Reloj de órganos
Breve descripción
En el reloj de órganos se representa el ritmo diario (cada meridiano es atravesado por el Qi durante dos horas al día), las relaciones con los elementos, la estación del año, los meridianos correspondientes con los grupos de órganos/funciones, así como sus correspondencias. Las desarmonías relacionadas con una hora del día pueden detectarse fácilmente. Las desarmonías, por ejemplo, relacionadas con una hora del día - el meridiano del hígado tiene su energía más intensa entre la 1:00 y las 3:00 - pueden leerse bien. Si en este período de tiempo se producen, por ejemplo, trastornos del sueño, la relación con el hígado - meridiano/órgano y también con el meridiano/órgano acoplado, en este caso la vesícula biliar, puede leerse bien.
Origen y principio
El principio del reloj de órganos procede de la Medicina Tradicional China (MTC). En ella se asume un ciclo energético en el cuerpo humano que transcurre exactamente igual cada día y se extiende por todo el sistema orgánico humano. Por tanto, el reloj de órganos funciona bajo la suposición de que cada órgano tiene los llamados tiempos mínimos y máximos en este ciclo energético.

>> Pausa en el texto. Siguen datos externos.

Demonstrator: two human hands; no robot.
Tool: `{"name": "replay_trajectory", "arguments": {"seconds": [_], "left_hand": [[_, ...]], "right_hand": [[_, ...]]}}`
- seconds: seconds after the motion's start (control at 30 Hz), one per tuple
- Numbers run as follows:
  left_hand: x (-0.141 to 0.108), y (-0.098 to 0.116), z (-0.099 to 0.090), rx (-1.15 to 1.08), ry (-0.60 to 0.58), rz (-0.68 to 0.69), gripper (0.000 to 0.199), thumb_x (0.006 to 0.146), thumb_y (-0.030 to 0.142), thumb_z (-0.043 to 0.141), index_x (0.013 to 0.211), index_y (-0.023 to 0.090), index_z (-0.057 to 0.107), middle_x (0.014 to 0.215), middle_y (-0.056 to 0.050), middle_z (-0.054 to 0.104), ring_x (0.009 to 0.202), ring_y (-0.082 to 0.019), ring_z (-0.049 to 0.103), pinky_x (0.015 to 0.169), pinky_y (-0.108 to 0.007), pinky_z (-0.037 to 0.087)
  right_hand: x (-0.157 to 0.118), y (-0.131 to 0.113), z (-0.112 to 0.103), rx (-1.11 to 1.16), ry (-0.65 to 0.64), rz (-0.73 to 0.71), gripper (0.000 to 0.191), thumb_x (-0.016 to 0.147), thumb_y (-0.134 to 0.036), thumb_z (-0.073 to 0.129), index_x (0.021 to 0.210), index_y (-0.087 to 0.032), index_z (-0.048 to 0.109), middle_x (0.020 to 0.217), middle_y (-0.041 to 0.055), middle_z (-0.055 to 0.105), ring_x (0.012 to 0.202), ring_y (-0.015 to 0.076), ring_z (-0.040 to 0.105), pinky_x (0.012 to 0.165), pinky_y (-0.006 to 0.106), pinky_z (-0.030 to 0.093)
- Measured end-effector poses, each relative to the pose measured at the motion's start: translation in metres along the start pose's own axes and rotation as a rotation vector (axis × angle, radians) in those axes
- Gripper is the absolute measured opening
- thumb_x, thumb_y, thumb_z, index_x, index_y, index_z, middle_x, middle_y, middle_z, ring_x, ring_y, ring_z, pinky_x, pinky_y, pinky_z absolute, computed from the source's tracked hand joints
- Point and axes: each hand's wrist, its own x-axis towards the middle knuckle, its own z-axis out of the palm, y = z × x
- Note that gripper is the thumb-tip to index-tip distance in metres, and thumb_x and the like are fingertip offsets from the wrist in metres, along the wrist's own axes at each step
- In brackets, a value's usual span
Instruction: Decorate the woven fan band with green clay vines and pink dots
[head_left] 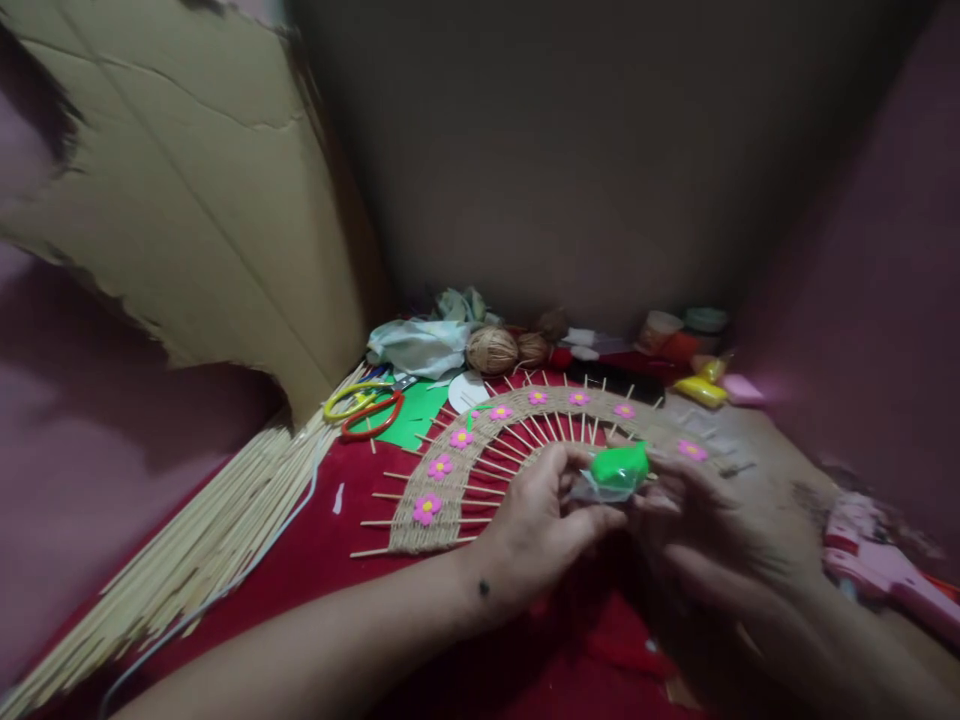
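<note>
Between my two hands is a bright green lump of soft clay (619, 465), partly wrapped in clear plastic. My left hand (536, 515) is closed on its left side, thumb below and fingers behind. From the right, my right hand (701, 530) meets the packet with bent fingers at its edge; this hand is partly blurred and dark. Behind and below the hands lies a half-ring of woven twine on thin sticks (442, 463), decorated with pink flowers with yellow centres (427, 509). A small green stem shape (470, 420) sits near one flower. My hands hide part of the right side.
A bundle of thin sticks (187, 545) and a white cord lie left. Scissors (373, 415) rest by green sheets (420, 415). Twine balls (492, 351), a yellow packet (702, 390) and tubs (663, 328) stand behind. A pink glue gun (874, 560) lies right; torn cardboard (195, 180) leans left.
</note>
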Motion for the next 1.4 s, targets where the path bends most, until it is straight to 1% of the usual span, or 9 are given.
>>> {"name": "replay_trajectory", "arguments": {"seconds": [0.13,0.3,0.5,0.77,0.9,1.03,1.17,1.3,1.4], "left_hand": [[-0.002,0.002,-0.003,0.074,0.003,0.063,0.034,0.077,0.03,0.068,0.105,0.017,0.054,0.102,-0.008,0.06,0.088,-0.018,0.058,0.073,-0.029,0.048],[-0.003,0.012,-0.006,0.037,-0.076,0.044,0.027,0.085,0.034,0.058,0.103,0.015,0.051,0.079,-0.001,0.058,0.062,-0.009,0.054,0.057,-0.022,0.045],[-0.003,0.008,-0.006,0.042,-0.148,-0.005,0.023,0.095,0.036,0.038,0.103,0.016,0.048,0.081,-0.002,0.059,0.053,-0.007,0.056,0.045,-0.019,0.04],[-0.009,0.006,-0.007,0.502,-0.073,0.309,0.021,0.093,0.023,0.039,0.095,0.012,0.056,0.073,-0.004,0.058,0.06,-0.012,0.056,0.058,-0.026,0.046],[-0.012,0.011,-0.008,0.542,-0.056,0.316,0.023,0.093,0.021,0.037,0.09,0.012,0.058,0.068,-0.003,0.057,0.056,-0.011,0.053,0.055,-0.025,0.044],[-0.014,0.013,-0.006,0.505,-0.058,0.259,0.024,0.093,0.022,0.036,0.081,0.014,0.056,0.066,-0.002,0.056,0.055,-0.01,0.052,0.054,-0.023,0.043],[-0.012,0.015,-0.007,0.498,-0.081,0.194,0.021,0.091,0.021,0.039,0.076,0.015,0.053,0.063,0.0,0.054,0.056,-0.01,0.05,0.054,-0.023,0.042],[-0.008,0.018,-0.01,0.504,-0.216,0.117,0.015,0.087,0.017,0.044,0.076,0.016,0.053,0.064,0.0,0.054,0.057,-0.01,0.051,0.056,-0.023,0.043],[-0.007,0.019,-0.009,0.348,-0.229,-0.063,0.011,0.088,0.02,0.041,0.089,0.017,0.052,0.058,0.003,0.054,0.048,-0.01,0.051,0.047,-0.021,0.042]], "right_hand": [[-0.004,0.002,-0.005,0.03,-0.023,0.073,0.015,0.075,-0.032,0.063,0.084,-0.021,0.068,0.063,0.0014,0.064,0.062,0.0189,0.059,0.058,0.031,0.048],[-0.003,0.004,-0.014,0.108,-0.029,0.15,0.014,0.071,-0.034,0.068,0.075,-0.021,0.068,0.055,-0.0007,0.059,0.056,0.0164,0.054,0.053,0.028,0.043],[-0.002,0.007,-0.025,0.106,0.004,0.123,0.014,0.076,-0.033,0.064,0.081,-0.02,0.066,0.07,0.0012,0.065,0.061,0.0156,0.056,0.056,0.028,0.044],[-0.005,0.012,-0.028,-0.027,0.097,0.055,0.02,0.072,-0.036,0.068,0.083,-0.024,0.058,0.059,-0.0034,0.058,0.047,0.0123,0.051,0.043,0.024,0.045],[-0.014,-0.003,-0.025,-0.55,0.123,-0.12,0.017,0.081,-0.039,0.058,0.09,-0.025,0.059,0.069,-0.0003,0.063,0.059,0.0158,0.059,0.051,0.027,0.05],[-0.024,-0.007,-0.021,-1.378,0.1,-0.63,0.054,0.076,-0.036,0.062,0.127,-0.027,0.048,0.119,0.0077,0.059,0.105,0.0275,0.058,0.08,0.039,0.052],[-0.023,0.007,-0.019,-1.649,0.008,-0.992,0.056,0.074,-0.021,0.061,0.127,-0.019,0.044,0.105,0.0115,0.065,0.093,0.0266,0.062,0.078,0.04,0.052],[-0.021,0.015,-0.014,-1.659,-0.033,-1.048,0.037,0.077,-0.019,0.058,0.113,-0.016,0.05,0.085,0.0099,0.068,0.074,0.0217,0.065,0.065,0.031,0.052],[-0.023,0.014,-0.01,-1.597,-0.058,-0.865,0.018,0.075,-0.014,0.054,0.092,-0.019,0.055,0.069,0.0043,0.064,0.054,0.0158,0.059,0.049,0.026,0.046]]}}
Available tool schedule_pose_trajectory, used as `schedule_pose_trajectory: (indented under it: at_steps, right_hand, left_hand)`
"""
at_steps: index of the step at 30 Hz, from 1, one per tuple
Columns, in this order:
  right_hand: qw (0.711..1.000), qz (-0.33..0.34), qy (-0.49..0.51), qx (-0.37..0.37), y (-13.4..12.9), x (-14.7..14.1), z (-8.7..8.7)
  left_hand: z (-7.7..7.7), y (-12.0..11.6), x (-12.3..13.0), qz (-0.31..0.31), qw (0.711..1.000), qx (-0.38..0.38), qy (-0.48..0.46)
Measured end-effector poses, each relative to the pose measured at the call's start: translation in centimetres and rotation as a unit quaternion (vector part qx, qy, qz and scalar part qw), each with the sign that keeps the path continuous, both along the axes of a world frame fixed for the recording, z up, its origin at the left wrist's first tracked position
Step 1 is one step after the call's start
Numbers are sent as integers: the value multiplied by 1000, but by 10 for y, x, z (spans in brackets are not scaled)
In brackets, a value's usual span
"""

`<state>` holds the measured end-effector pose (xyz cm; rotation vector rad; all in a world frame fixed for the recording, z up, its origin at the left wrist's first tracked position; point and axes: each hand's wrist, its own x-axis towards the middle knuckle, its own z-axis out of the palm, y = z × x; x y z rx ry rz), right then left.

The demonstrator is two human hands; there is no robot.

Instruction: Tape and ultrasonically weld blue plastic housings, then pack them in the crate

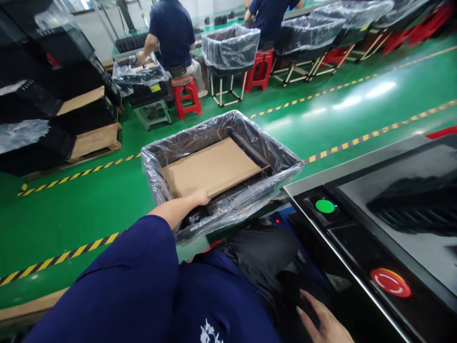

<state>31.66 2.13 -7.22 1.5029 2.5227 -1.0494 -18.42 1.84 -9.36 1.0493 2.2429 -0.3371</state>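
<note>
left hand [199, 197] reaches fwd from a navy sleeve [107, 281], fingers curled over the near edge of a cardboard sheet [210, 166]. it looks clamped on the board rather than just resting, tho the thumb is hidden. the sheet lies just past the hand inside a plastic-lined bin [221, 128], tilted a bit, on dark stuff too shadowed to identify. the clear liner drapes over the rim all round, prob to keep the contents off the bare walls & clean. the cardboard on top looks like a layer divider, prob protecting whatever's beneath. right hand [321, 319] is well apart, low & to the right of the left hand, fingers spread, holding nothing, near a dark soft-looking item [260, 257] & just beside the edge of a black machine panel [342, 228]. on that panel, right of the left hand, sit a green button [324, 206] & a red stop button [390, 282], prob put there for easy reach. beyond the left hand, yellow-black tape [64, 257] marks lanes on the green floor [71, 224], and a co-worker [171, 35] sits on a red stool [185, 97] at a similar lined bin [139, 76].
</note>
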Motion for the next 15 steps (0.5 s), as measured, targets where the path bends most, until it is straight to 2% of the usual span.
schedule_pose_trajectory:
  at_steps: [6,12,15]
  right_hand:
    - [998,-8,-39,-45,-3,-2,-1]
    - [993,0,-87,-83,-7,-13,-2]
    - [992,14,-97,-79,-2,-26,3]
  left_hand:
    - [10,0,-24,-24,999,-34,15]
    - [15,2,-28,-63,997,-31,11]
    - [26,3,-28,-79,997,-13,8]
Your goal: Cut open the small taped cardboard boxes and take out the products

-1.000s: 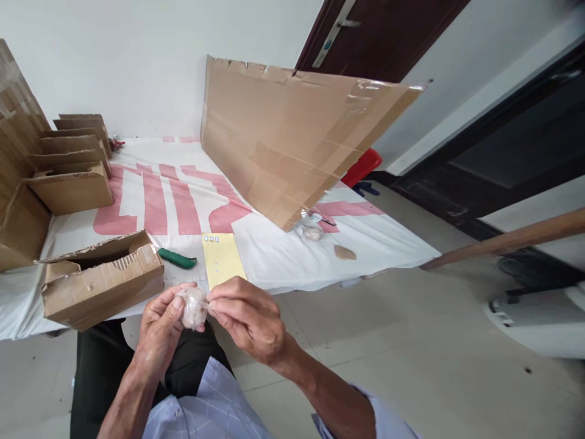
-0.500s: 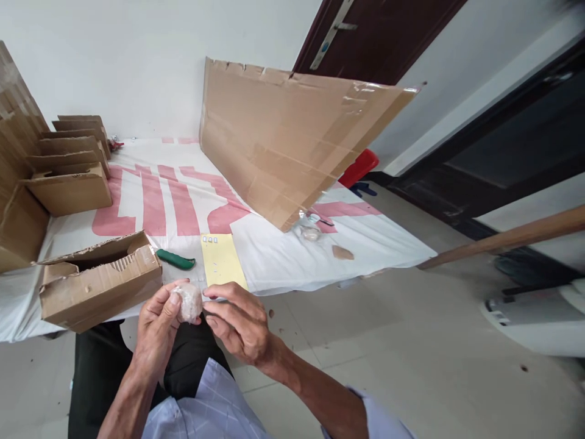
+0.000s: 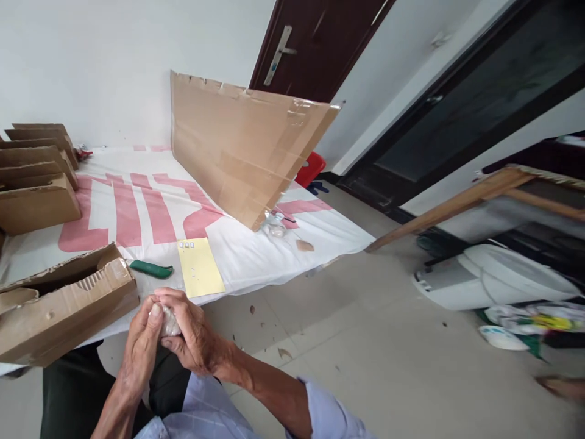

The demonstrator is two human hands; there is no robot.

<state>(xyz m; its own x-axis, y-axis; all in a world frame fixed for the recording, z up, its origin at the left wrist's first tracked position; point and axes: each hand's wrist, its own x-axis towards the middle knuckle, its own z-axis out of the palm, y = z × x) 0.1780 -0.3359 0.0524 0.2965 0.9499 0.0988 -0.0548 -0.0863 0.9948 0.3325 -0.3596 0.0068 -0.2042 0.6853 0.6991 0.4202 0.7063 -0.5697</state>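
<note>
Since the left hand and right hand are cupped together around it, the pale lump shows only in part, in front of the near edge of the table. The nearest box runs out of view at left; floor spreads out rightward.

No txt can be read for sure: lg. red block shapes are printed on white cloth; sm. marks are seen on yellow paper (too tiny to be made out).
</note>
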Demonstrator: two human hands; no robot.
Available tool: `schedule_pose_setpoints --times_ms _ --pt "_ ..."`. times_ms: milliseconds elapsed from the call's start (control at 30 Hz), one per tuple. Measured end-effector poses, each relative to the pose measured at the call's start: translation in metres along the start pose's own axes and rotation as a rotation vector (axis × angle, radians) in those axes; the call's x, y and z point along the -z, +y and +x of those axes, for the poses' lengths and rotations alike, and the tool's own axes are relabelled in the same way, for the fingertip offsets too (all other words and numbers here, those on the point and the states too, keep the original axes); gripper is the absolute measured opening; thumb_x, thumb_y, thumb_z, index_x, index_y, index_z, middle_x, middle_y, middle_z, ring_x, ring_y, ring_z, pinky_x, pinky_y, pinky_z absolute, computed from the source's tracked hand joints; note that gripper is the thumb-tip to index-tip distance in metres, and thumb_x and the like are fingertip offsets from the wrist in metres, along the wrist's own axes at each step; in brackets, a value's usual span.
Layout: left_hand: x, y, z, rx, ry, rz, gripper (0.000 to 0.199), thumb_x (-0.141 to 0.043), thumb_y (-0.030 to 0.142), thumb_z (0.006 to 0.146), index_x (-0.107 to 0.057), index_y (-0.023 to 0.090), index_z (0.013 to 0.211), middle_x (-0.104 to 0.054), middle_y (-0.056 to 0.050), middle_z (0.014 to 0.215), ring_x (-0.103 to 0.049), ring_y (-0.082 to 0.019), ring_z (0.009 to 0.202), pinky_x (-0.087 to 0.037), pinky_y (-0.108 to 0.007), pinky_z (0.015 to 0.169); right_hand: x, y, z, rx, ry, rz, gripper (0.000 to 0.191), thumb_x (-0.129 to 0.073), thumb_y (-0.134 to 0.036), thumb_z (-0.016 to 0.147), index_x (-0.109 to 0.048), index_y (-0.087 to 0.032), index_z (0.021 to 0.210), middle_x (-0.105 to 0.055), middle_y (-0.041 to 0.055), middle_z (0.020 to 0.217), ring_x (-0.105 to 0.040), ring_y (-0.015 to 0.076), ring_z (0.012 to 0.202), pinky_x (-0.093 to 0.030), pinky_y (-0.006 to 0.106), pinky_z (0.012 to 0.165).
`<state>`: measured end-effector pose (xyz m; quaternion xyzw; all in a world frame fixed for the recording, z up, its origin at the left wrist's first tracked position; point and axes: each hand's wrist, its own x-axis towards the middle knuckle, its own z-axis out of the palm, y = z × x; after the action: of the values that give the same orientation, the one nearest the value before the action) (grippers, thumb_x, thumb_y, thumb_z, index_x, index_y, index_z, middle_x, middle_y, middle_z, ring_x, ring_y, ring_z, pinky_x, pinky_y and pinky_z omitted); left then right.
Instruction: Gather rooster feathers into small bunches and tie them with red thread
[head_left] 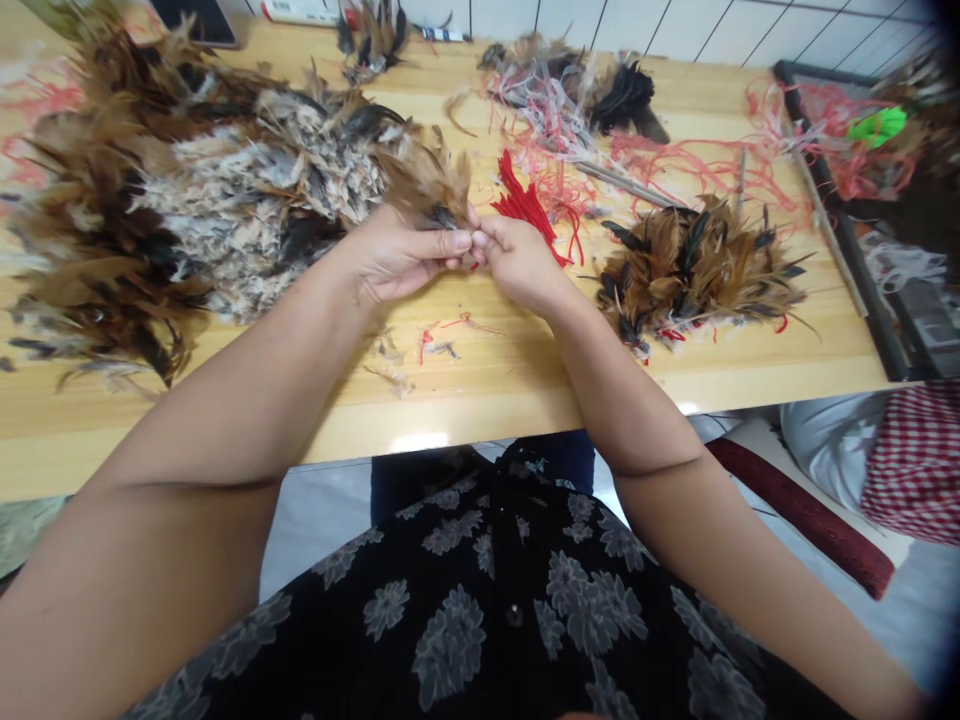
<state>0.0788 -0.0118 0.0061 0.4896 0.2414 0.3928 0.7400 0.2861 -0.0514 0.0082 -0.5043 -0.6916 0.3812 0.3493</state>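
Observation:
Between the finger and thumb of my left hand is a small bunch of brown feathers, its tips pointing up and away from me. My right hand meets it at the quill end, fingertips pinched together; what they hold there is too small to make out, though a speck of red shows below. Just beyond my right hand lies a bundle of cut red yarn. A large heap of brown and grey-white feathers spreads to the left. On the right rests a pile of brown feather bunches with red bits at their bases.
Pink and white string tangles with dark feathers at the back. A thin stick lies near it. At the right edge stands a dark-framed tray holding string and a green piece. A marker lies by the tiled wall.

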Motion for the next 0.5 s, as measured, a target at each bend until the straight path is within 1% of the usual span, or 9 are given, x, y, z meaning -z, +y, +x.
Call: schedule_pose_setpoints --times_ms 100,167,200,267,367,433,500 --pt "-0.004 -0.001 0.0 0.013 0.025 0.013 0.033 -0.125 0.018 0.091 -0.092 0.017 0.094 -0.087 -0.006 0.09 -0.088 -0.02 0.084 -0.064 -0.023 0.071 0.001 -0.003 -0.001 -0.002 0.007 -0.046 0.037 -0.066 -0.028 0.125 -0.062 -0.025 0.089 -0.07 0.0027 0.097 -0.064 0.0203 0.099 -0.057 0.035 0.105" --pt "-0.003 -0.002 0.0 -0.014 0.067 0.014 0.034 -0.126 0.019 0.092 -0.091 0.017 0.092 -0.086 -0.005 0.089 -0.084 -0.017 0.081 -0.062 -0.023 0.07 0.001 -0.004 -0.002 0.007 0.018 -0.049 0.036 -0.066 -0.029 0.125 -0.065 -0.025 0.09 -0.073 0.0034 0.099 -0.068 0.021 0.102 -0.058 0.036 0.107" --pt "-0.002 -0.003 0.0 -0.032 0.092 0.015 0.036 -0.126 0.02 0.093 -0.09 0.018 0.091 -0.085 -0.004 0.089 -0.082 -0.016 0.079 -0.061 -0.024 0.071 0.0 -0.004 -0.002 0.016 0.023 -0.033 0.036 -0.068 -0.032 0.126 -0.067 -0.025 0.091 -0.075 0.0037 0.099 -0.07 0.0216 0.104 -0.059 0.036 0.109" --pt "0.002 -0.004 0.001 -0.042 0.116 0.017 0.041 -0.127 0.023 0.094 -0.087 0.018 0.09 -0.083 -0.002 0.088 -0.077 -0.015 0.079 -0.061 -0.026 0.074 -0.001 -0.003 -0.002 0.03 0.029 0.028 0.039 -0.077 -0.046 0.125 -0.071 -0.025 0.092 -0.08 0.0042 0.1 -0.074 0.0231 0.108 -0.062 0.036 0.112" --pt "0.011 -0.001 0.002 0.01 0.115 0.023 0.047 -0.126 0.023 0.097 -0.08 0.019 0.094 -0.079 0.0 0.085 -0.077 -0.017 0.09 -0.058 -0.029 0.082 0.0 0.001 0.0 0.034 0.019 0.129 0.051 -0.091 -0.069 0.115 -0.076 -0.025 0.093 -0.084 0.0047 0.099 -0.076 0.0236 0.107 -0.067 0.036 0.109" --pt "0.017 0.001 0.004 0.041 0.1 0.026 0.051 -0.128 0.023 0.096 -0.076 0.019 0.099 -0.077 0.002 0.084 -0.076 -0.018 0.099 -0.055 -0.029 0.084 0.002 0.006 0.001 0.037 0.004 0.183 0.058 -0.093 -0.077 0.111 -0.079 -0.023 0.094 -0.084 0.0044 0.096 -0.077 0.0228 0.105 -0.069 0.035 0.103" --pt "0.02 0.002 0.006 0.055 0.075 0.039 0.06 -0.133 0.027 0.089 -0.074 0.02 0.102 -0.075 0.003 0.083 -0.076 -0.019 0.104 -0.053 -0.03 0.084 0.004 0.011 0.002 0.056 -0.003 0.218 0.061 -0.094 -0.078 0.109 -0.08 -0.021 0.092 -0.084 0.0045 0.093 -0.078 0.0222 0.102 -0.069 0.034 0.097"
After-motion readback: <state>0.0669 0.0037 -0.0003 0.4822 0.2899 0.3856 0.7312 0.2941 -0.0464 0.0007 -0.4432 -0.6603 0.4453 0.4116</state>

Meridianos y reloj de órganos
Según la doctrina de la MTC, el cuerpo está recorrido por los llamados meridianos, cada uno de los cuales está asignado a un órgano. Así, hay doce meridianos principales en el cuerpo humano. Estos meridianos transportan la energía vital Qi. Para sanar y mantenerse sano, es importante que el flujo de Qi sea suficiente. Si no fluye suficiente energía vital a través de los meridianos, es decir, si no es posible un flujo armonioso de Qi, pueden producirse daños en los órganos correspondientes.
Aplicación, biometraje y ciclo energético
El reloj de órganos comienza a las 3 de la mañana con el tiempo máximo del pulmón, y los tiempos máximos de los demás órganos le siguen con dos horas de diferencia. Su secuencia sigue la enseñanza de la acupuntura clásica: después del pulmón, le sigue el intestino grueso, luego el estómago, el bazo-páncreas, el corazón, el intestino delgado, la vejiga, el riñón, el pericardio (circulación), el triple calentador, la vesícula biliar y, por último, de 1 a 3 de la mañana, el hígado.
Pero, ¿para qué sirve realmente el reloj de órganos? ¿De qué le sirve a uno saber cuándo qué órgano tiene qué capacidad de rendimiento? Puede ayudar al naturópata en el diagnóstico. Especialmente cuando el paciente se queja de las mismas dolencias a las mismas horas. Entonces, observar el reloj de órganos tiene mucho sentido, ya que las causas pueden reducirse significativamente. El terapeuta puede ahora identificar qué sistema orgánico tiene una alteración basándose en la mejora de las dolencias en el momento máximo, o el empeoramiento en el momento mínimo.
Un importante efecto secundario de la limitación temporal es que los medicamentos pueden administrarse de forma más eficaz y oportuna en relación con el órgano respectivo. Dado que algunos de los tiempos mínimos también se dan por la noche, el terapeuta debe prestar atención a los momentos en que el paciente se despierta repetidamente, si es necesario.
Un ejemplo: ¿Qué ocurre en el cuerpo entre las 3 y las 5 de la mañana?
Entre las 3 y las 4 de la mañana, se libera la hormona del sueño melatonina, lo que hace que la persona duerma muy profundamente. Entre las 4 y las 5 de la mañana, el organismo se prepara lentamente para el despertar: la presión arterial aumenta. Los síntomas más comunes de un pulmón insuficientemente regenerado (es decir, alterado) son debilidad cardíaca, dificultad para respirar, escalofríos, dolor de garganta, una sensación de presión en el pecho. Las personas que sufren de asma, por ejemplo, experimentan la mayoría de los ataques a esta hora.